The entries below should be given again exactly, minus their pictures.

──────────────────────────────

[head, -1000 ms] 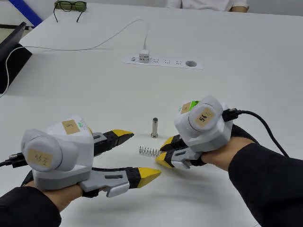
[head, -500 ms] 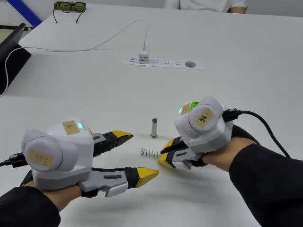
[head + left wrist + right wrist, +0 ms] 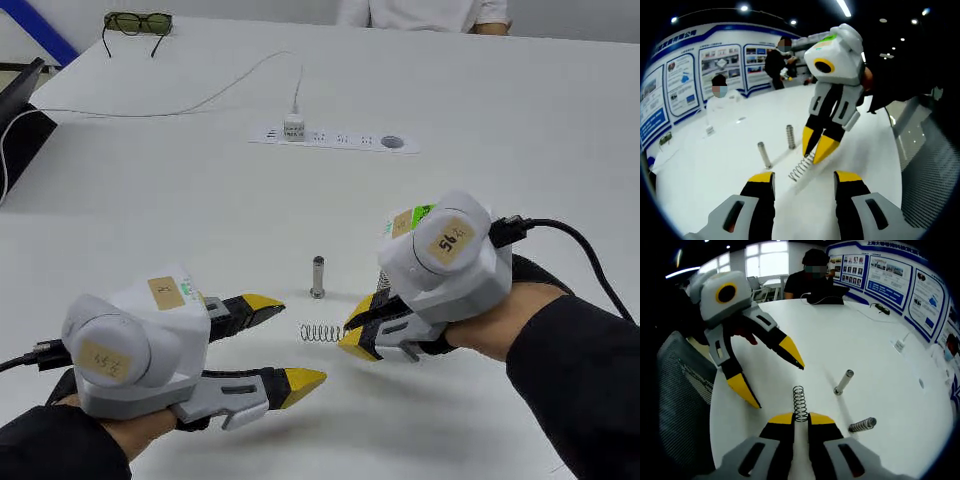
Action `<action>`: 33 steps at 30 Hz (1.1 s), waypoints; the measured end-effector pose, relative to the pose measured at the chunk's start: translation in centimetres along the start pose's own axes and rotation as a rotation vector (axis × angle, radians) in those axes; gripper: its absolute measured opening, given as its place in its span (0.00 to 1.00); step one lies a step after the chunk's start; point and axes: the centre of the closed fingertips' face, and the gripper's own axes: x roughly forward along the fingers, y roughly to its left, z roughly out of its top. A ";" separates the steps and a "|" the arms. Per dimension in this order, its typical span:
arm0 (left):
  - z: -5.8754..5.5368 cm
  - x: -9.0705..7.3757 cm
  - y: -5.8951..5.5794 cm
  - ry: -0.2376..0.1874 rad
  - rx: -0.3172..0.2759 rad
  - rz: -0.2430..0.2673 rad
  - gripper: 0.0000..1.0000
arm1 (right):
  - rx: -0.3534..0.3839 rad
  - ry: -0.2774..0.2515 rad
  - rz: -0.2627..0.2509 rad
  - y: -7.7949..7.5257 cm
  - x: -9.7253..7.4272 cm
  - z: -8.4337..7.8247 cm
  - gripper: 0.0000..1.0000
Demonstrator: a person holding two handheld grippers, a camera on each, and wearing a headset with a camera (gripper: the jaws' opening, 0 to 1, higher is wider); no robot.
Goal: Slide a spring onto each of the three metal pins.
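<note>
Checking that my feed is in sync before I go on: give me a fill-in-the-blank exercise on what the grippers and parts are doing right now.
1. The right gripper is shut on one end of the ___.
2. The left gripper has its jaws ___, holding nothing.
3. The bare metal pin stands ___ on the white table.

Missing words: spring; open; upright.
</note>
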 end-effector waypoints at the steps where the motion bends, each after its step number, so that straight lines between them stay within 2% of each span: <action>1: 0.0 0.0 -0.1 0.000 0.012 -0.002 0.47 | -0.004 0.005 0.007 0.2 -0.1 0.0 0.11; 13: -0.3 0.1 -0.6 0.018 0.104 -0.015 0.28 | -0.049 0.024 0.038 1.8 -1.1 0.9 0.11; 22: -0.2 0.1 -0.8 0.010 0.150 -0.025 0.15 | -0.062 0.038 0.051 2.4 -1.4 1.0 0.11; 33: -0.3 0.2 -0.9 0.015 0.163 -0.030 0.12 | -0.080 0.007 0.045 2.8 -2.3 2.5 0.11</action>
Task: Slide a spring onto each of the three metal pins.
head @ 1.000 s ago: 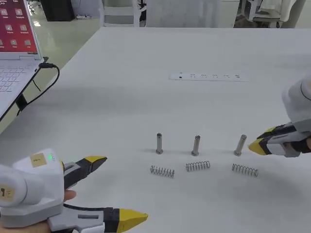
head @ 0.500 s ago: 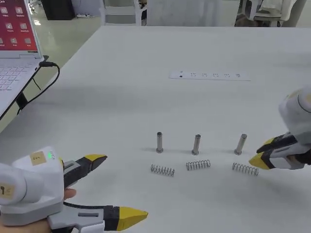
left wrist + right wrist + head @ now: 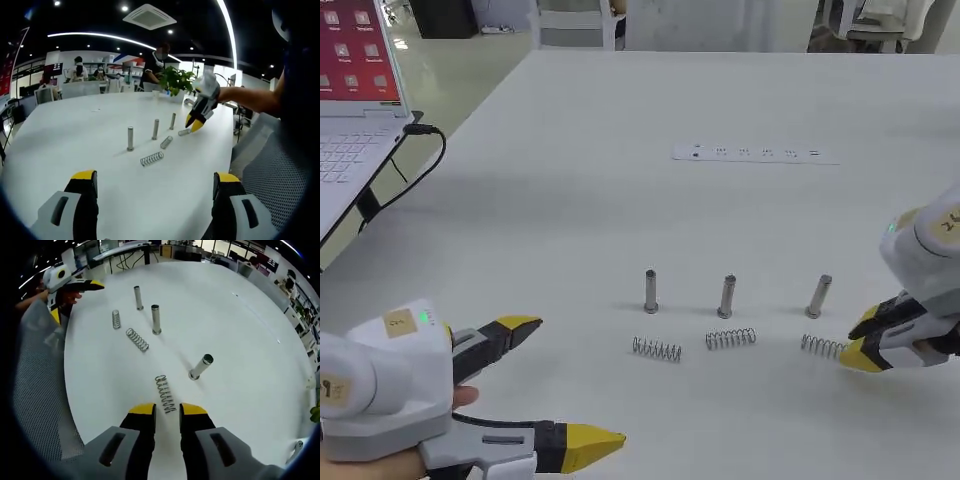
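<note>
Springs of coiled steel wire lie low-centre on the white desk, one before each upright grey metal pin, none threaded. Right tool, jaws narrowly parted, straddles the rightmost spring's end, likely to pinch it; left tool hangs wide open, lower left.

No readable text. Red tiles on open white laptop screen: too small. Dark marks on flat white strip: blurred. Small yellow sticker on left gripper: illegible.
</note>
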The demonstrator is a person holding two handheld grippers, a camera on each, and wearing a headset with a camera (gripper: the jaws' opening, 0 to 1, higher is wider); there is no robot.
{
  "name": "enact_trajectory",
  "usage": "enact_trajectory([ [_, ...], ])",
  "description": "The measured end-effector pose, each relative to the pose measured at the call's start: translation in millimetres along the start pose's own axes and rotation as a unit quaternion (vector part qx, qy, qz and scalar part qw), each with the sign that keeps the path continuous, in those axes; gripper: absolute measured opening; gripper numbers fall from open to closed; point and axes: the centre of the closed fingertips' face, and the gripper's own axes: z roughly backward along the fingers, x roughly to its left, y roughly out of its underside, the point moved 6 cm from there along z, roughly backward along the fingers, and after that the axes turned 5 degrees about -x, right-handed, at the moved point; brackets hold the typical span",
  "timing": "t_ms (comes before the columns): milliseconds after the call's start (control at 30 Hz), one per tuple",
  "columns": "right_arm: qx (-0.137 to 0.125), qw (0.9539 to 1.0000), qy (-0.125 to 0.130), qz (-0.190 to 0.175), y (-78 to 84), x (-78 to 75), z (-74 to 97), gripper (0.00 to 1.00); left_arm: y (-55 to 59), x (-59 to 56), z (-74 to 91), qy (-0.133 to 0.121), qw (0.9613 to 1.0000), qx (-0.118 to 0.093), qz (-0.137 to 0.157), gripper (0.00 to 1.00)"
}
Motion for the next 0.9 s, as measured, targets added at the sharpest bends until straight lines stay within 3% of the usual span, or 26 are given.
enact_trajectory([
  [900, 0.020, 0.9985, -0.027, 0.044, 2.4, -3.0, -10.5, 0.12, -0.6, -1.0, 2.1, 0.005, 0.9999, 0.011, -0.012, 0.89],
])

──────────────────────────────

### Exercise output
[head, -1000 ms] 
[head, -500 ms] 
[head + left wrist + right wrist, +0 ms] 
Action `<action>`: 33 steps at 30 Hz (1.1 s), waypoints; the measured end-effector pose, relative to the pose measured at the chunk's start: translation in centimetres along the start pose's own axes and rotation as a rotation vector (axis × angle, radians) in those axes; gripper: its absolute measured opening, given as its place in its span (0.00 to 1.00); step one lies a step after the chunk's start; point and axes: the centre of the closed fingertips' face, and the gripper's own axes: x roughly forward along the fingers, y roughly to its left, z roughly out of its top. A ";" separates the steps and a "|" the arms. Per dimension in this order, its typical span:
arm0 (left):
  - z: -5.8754..5.5368 cm
  - x: -9.0705..7.3757 cm
  - y: -5.8951..5.5794 cm
  - ry: -0.2376..0.1874 rad
  - rx: -0.3172..0.2759 rad
  - rz: -0.2430..0.2673 rad
  - gripper: 0.0000..1.0000
arm1 (right):
  - rx: -0.3534..0.3839 rad
  - ry: -0.2774..0.2515 rad
  - rz: -0.2627..0.2509 rad
  - y: -7.7949..7.5257 cm
  - x: -9.7253..7.4272 cm
  - z: -8.4337..7.8247 cm
  - gripper: 0.0000..1.0000
Demonstrator: a person holding two handheld grippers, a camera on each, and wearing a headset with a camera (gripper: the jaws' opening, 0 to 1, higher is wider); no robot.
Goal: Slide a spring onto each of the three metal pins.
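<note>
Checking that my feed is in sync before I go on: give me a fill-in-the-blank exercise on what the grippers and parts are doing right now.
1. The right gripper is shut on one end of the ___.
2. The left gripper has its jaws ___, holding nothing.
3. The bare metal pin stands ___ on the white table.

Missing words: spring; open; upright.
</note>
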 end-effector waypoints at the steps where the motion bends, each after its step number, so that straight lines between them stay within 2% of each span: <action>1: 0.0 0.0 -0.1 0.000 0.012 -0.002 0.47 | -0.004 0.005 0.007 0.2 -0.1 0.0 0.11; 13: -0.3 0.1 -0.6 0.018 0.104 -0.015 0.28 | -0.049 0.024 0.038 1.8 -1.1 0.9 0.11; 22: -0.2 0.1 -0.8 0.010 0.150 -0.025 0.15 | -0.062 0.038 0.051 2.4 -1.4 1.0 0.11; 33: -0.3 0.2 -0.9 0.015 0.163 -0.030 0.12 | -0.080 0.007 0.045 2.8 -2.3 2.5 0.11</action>
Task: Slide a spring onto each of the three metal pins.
head @ 1.000 s ago: 
head @ 0.500 s ago: 
left wrist + right wrist + head @ now: 
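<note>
Springs of coiled steel wire lie low-centre on the white desk, one before each upright grey metal pin, none threaded. Right tool, jaws narrowly parted, straddles the rightmost spring's end, likely to pinch it; left tool hangs wide open, lower left.

No readable text. Red tiles on open white laptop screen: too small. Dark marks on flat white strip: blurred. Small yellow sticker on left gripper: illegible.
</note>
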The demonstrator is a person holding two handheld grippers, a camera on each, and wearing a headset with a camera (gripper: the jaws' opening, 0 to 1, higher is wider); there is no robot.
{
  "name": "enact_trajectory",
  "usage": "enact_trajectory([ [_, ...], ])",
  "description": "The measured end-effector pose, each relative to the pose measured at the call's start: translation in millimetres along the start pose's own axes and rotation as a unit quaternion (vector part qx, qy, qz and scalar part qw), each with the sign that keeps the path continuous, in those axes; gripper: absolute measured opening; gripper numbers fall from open to closed; point and axes: the centre of the closed fingertips' face, and the gripper's own axes: z roughly backward along the fingers, x roughly to its left, y roughly out of its underside, the point moved 6 cm from there along z, roughly backward along the fingers, and after that the axes turned 5 degrees about -x, right-handed, at the moved point; brackets hold the typical span",
  "timing": "t_ms (comes before the columns): milliseconds after the call's start (control at 30 Hz), one per tuple",
  "columns": "right_arm: qx (-0.137 to 0.125), qw (0.9539 to 1.0000), qy (-0.125 to 0.130), qz (-0.190 to 0.175), y (-78 to 84), x (-78 to 75), z (-74 to 97), gripper (0.00 to 1.00); left_arm: y (-55 to 59), x (-59 to 56), z (-74 to 91), qy (-0.133 to 0.121), qw (0.9613 to 1.0000), qx (-0.118 to 0.093), qz (-0.137 to 0.157), gripper (0.00 to 1.00)"
}
Motion for the next 0.9 s, as measured, targets added at the sharpest bends until straight lines stay within 3% of the usual span, or 26 are given.
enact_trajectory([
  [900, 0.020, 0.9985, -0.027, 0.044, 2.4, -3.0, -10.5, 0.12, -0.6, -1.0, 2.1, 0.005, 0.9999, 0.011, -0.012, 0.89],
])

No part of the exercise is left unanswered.